Monday, August 25, 2008

Walking a Show

"Walking a show" means just that: you are going to visit a trade show to learn more about it before you choose to exhibit. The idea is that if you get a feel for it by being there you will more than likely understand and make a better judgment of its value to your company than by just reading the contract or prospectus.

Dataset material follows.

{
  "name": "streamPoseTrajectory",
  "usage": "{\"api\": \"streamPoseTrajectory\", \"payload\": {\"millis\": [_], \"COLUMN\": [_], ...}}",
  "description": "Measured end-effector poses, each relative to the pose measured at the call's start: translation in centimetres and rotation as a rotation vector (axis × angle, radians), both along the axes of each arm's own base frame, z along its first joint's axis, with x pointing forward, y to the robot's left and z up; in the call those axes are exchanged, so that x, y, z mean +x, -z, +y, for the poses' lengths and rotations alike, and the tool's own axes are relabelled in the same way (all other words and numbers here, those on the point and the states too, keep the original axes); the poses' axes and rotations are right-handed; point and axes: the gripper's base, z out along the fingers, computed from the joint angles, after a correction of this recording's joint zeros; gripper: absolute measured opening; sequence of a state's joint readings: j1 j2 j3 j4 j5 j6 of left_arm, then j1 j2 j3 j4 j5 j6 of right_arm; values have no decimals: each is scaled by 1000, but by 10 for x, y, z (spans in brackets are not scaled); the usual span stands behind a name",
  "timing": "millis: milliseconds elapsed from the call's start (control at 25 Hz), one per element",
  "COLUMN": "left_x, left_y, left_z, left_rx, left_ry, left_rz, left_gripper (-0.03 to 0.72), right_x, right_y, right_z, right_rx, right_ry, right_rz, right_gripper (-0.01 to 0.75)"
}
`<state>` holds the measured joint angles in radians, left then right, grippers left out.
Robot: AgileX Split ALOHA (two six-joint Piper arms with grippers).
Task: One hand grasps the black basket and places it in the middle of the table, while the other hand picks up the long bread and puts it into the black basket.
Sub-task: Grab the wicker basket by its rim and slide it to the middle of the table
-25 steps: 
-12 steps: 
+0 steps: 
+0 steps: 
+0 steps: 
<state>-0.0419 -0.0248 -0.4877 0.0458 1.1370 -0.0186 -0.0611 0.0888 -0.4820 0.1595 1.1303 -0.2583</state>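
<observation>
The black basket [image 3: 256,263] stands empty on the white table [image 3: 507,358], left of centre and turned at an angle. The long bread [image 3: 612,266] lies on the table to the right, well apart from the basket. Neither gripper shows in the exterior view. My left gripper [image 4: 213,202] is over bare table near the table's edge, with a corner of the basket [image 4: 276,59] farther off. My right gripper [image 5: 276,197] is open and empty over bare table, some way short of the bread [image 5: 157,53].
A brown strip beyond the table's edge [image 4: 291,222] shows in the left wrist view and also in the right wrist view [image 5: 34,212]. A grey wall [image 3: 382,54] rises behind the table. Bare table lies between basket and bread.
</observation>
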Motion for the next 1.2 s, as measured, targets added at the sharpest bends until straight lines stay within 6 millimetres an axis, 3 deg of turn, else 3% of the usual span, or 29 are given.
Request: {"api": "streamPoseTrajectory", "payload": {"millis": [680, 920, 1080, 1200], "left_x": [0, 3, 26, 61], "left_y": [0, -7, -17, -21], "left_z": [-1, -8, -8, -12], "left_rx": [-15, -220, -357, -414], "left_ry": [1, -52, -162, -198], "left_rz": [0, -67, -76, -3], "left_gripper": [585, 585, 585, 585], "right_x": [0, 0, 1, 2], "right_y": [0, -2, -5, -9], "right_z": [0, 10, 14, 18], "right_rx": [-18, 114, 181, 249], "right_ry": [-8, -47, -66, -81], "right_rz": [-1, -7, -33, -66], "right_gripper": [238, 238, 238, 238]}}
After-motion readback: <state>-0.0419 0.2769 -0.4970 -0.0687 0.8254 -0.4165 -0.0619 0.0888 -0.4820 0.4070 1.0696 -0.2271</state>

Learning about a show is not just knowing how much it's going to cost you in terms of space and expense to set up your exhibit and bring your staff there. It's about the environment. You should take the time to buy an airfare and a badge for the show floor because you want to learn:

  • Who attends the show
  • What's the flow on the show floor
  • Who the players are--big and small
  • Whether your competitors and partners are there
  • How the organizer handles things
Who attends? Are they mostly buyers or sellers? You can tell by badge color (pick up a show guide to find what colors mean what designation) who is an exhibitor, a buyer or a vendor. Do a quick analysis by counting badges as you walk the floor.

What's the flow? How does traffice move on the floor--to the right or left as they enter the hall? Is there more than one entrance to the show hall? Where are food concessions and restrooms? Is there meeting space in the hall or nearby in case you need to have a meeting outside your booth? Are the larges booths at the front and the smallest at the back--or do they intersperse the exhibits by size? Are there height limits to the exhibits? Can you have a hanging sign? Are there dead spots on the floor? Are you allowed to have more than one exhibit space? Can you have a cross-aisle exhibit? Is there a separate product showcase or demonstration area?

Who are the big players and the small players? Are the big players in the largest booths all positioned by the front entrance? Or do they choose to use the perimeter or sides of the hall? Are they also your competitors? Do they buy ad space in the hall, the show daily and the trade publications associated with the show? Where are the smaller booths? Are they small exhibitors but giants in the industry?

Partners and competitors. Which of yours are there? How big a presence do they have? Do they also hold receptions or have hospitality suites? Are they demonstrating in the separate demo area (if there is one)? Do you know anyone in their booths? Can you talk with them and ask about the show?

How does the organizer handle exhibitors? Is there a buzz on the floor about how good (or bad) things are going? Do they do things to help first-time exhibitors feel welcome or promote the show for them? Are they accessible (that is, are they out, active on the show floor or locked up in the show office)? Where is the show office in relation to the show floor? Is there separate meeting space? Is there a press room? How is space allocated and/or chosen? When are deposits due? What is the refund policy? Be sure to meet your show contact. Two of the more memorable show contacts to me are Allison Daniels at NACS and Shannon Burch at ASIS. Very good with their clients and understand what is going on on the show floor.

This should get you started.

Lesson learned: Know a show well before committing to it--cost is not always in dollars.